====== Data provided
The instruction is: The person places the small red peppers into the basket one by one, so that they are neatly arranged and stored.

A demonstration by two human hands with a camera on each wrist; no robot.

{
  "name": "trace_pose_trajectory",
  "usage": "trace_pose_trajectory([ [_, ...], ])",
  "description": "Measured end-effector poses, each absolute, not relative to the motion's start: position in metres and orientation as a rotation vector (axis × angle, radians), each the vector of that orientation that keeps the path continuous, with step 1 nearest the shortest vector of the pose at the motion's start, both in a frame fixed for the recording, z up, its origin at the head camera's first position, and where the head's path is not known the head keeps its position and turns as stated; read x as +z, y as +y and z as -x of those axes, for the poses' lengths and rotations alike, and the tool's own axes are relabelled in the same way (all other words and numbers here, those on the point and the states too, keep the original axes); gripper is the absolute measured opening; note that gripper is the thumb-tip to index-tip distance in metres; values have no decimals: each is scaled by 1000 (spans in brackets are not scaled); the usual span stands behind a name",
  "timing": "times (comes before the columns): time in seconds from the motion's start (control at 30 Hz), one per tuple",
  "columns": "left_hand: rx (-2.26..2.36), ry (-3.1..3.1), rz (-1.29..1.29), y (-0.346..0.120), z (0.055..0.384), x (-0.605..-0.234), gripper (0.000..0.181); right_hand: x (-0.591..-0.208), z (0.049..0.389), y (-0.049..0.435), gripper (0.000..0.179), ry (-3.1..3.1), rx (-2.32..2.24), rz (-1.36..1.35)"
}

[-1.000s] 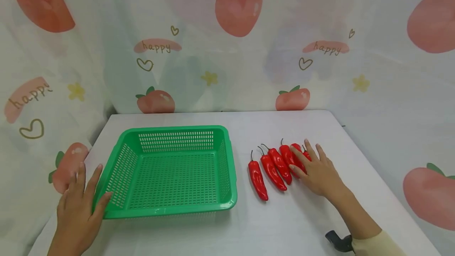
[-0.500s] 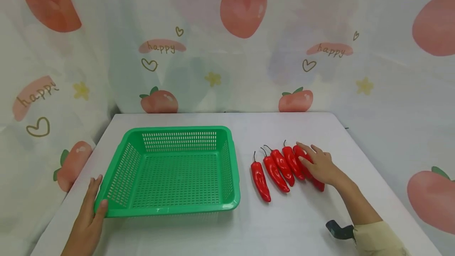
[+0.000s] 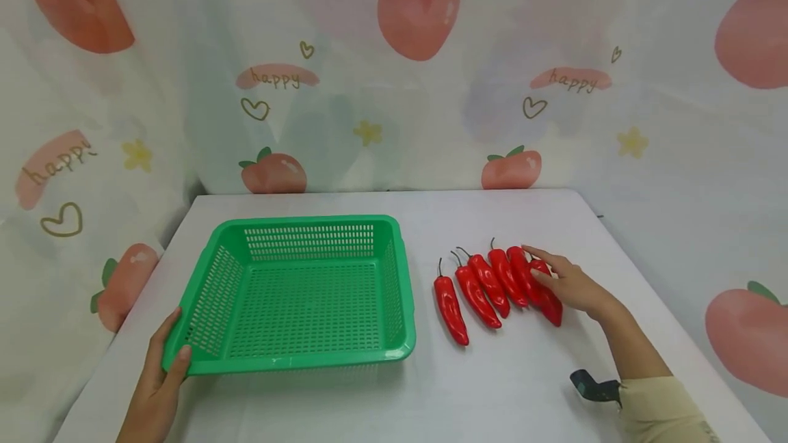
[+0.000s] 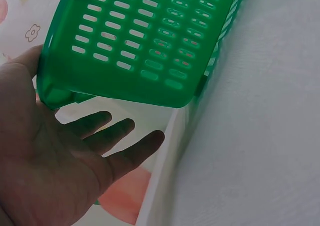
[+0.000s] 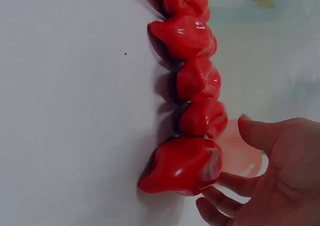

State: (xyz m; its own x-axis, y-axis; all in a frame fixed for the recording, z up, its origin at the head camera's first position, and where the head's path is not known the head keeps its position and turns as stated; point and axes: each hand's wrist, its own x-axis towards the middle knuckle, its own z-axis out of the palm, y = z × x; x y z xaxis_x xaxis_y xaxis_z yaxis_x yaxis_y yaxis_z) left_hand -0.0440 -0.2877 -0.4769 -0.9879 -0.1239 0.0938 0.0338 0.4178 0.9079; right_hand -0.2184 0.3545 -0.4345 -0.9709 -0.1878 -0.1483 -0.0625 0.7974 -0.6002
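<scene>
A green slotted plastic basket (image 3: pixel 301 313) stands on the left of the white table. At its near left corner my left hand (image 3: pixel 156 381) holds the rim, thumb over the edge; in the left wrist view the other fingers of the left hand (image 4: pixel 65 151) stretch out beneath it. Several red chili peppers (image 3: pixel 451 310) lie side by side to the right. My right hand (image 3: pixel 572 286) is at the rightmost pepper (image 3: pixel 550 303). In the right wrist view the right hand (image 5: pixel 275 176) has its thumb apart from the end pepper (image 5: pixel 182 163), and its fingers are partly hidden behind that pepper.
The white tabletop (image 3: pixel 369 409) ends at a printed cloth backdrop (image 3: pixel 425 122) behind and at both sides. A dark device (image 3: pixel 594 387) sticks out by the right sleeve (image 3: pixel 661 405).
My left hand has come from beside the basket to its near corner and taken hold of the rim. The right hand has drawn back from over the peppers to the rightmost one.
</scene>
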Motion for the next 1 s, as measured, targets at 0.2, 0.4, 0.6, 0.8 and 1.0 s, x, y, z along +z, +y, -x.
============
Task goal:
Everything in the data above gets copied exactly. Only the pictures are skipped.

Expected output:
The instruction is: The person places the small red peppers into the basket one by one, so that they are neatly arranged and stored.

A demonstration by two human hands with a camera on each wrist; no robot.

{
  "name": "trace_pose_trajectory",
  "usage": "trace_pose_trajectory([ [_, ...], ])",
  "description": "Measured end-effector poses, each absolute, not relative to the motion's start: position in metres and orientation as a rotation vector (axis × angle, radians), each the vector of that orientation that keeps the path continuous, with step 1 nearest the shortest vector of the pose at the motion's start, both in a frame fixed for the recording, z up, its origin at the head camera's first position, and where the head's path is not known the head keeps its position and turns as stated; read x as +z, y as +y and z as -x of those axes, for the poses' lengths and rotations alike, and the tool's own axes are relabelled in the same way (all other words and numbers here, those on the point and the states too, keep the original axes); gripper is the absolute measured opening; note that gripper is the thumb-tip to index-tip distance in metres; values have no decimals: each is scaled by 1000 (spans in brackets are not scaled); the usual span stands behind a name",
  "timing": "times (comes before the columns): time in seconds from the motion's start (control at 30 Hz), one per tuple",
  "columns": "left_hand: rx (-2.26..2.36), ry (-3.1..3.1), rz (-1.29..1.29), y (-0.346..0.120), z (0.055..0.384), x (-0.605..-0.234), gripper (0.000..0.181); right_hand: x (-0.591..-0.208), z (0.049..0.389), y (-0.049..0.435), gripper (0.000..0.179), ry (-3.1..3.1), rx (-2.32..2.24), rz (-1.36..1.35)"
}

[-1.000s] 
[-0.500s] 
[+0.000s] 
[+0.000s] 
[+0.000s] 

State: (xyz m; its own x-axis, y-axis; all in a frame fixed for the recording, z up, its origin at the head camera's first position, and where the head's path is not known the head keeps its position and turns as stated; point and axes: each hand's wrist, its own x-axis towards the middle knuckle, its own z-axis out of the palm, y = z × x; x y z xaxis_x xaxis_y xaxis_z yaxis_x yaxis_y yaxis_z) left_hand -0.0440 -0.2877 -0.4769 -0.9879 -0.1239 0.0938 0.0338 0.4178 0.9079; right_hand -0.2184 0.3545 -0.4345 -0.9709 -0.1878 -0.1483 -0.0625 0.7974 -0.6002
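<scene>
A green slotted plastic basket (image 3: pixel 301 313) stands on the left of the white table. At its near left corner my left hand (image 3: pixel 156 381) holds the rim, thumb over the edge; in the left wrist view the other fingers of the left hand (image 4: pixel 65 151) stretch out beneath it. Several red chili peppers (image 3: pixel 451 310) lie side by side to the right. My right hand (image 3: pixel 572 286) is at the rightmost pepper (image 3: pixel 550 303). In the right wrist view the right hand (image 5: pixel 275 176) has its thumb apart from the end pepper (image 5: pixel 182 163), and its fingers are partly hidden behind that pepper.
The white tabletop (image 3: pixel 369 409) ends at a printed cloth backdrop (image 3: pixel 425 122) behind and at both sides. A dark device (image 3: pixel 594 387) sticks out by the right sleeve (image 3: pixel 661 405).
My left hand has come from beside the basket to its near corner and taken hold of the rim. The right hand has drawn back from over the peppers to the rightmost one.
</scene>
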Motion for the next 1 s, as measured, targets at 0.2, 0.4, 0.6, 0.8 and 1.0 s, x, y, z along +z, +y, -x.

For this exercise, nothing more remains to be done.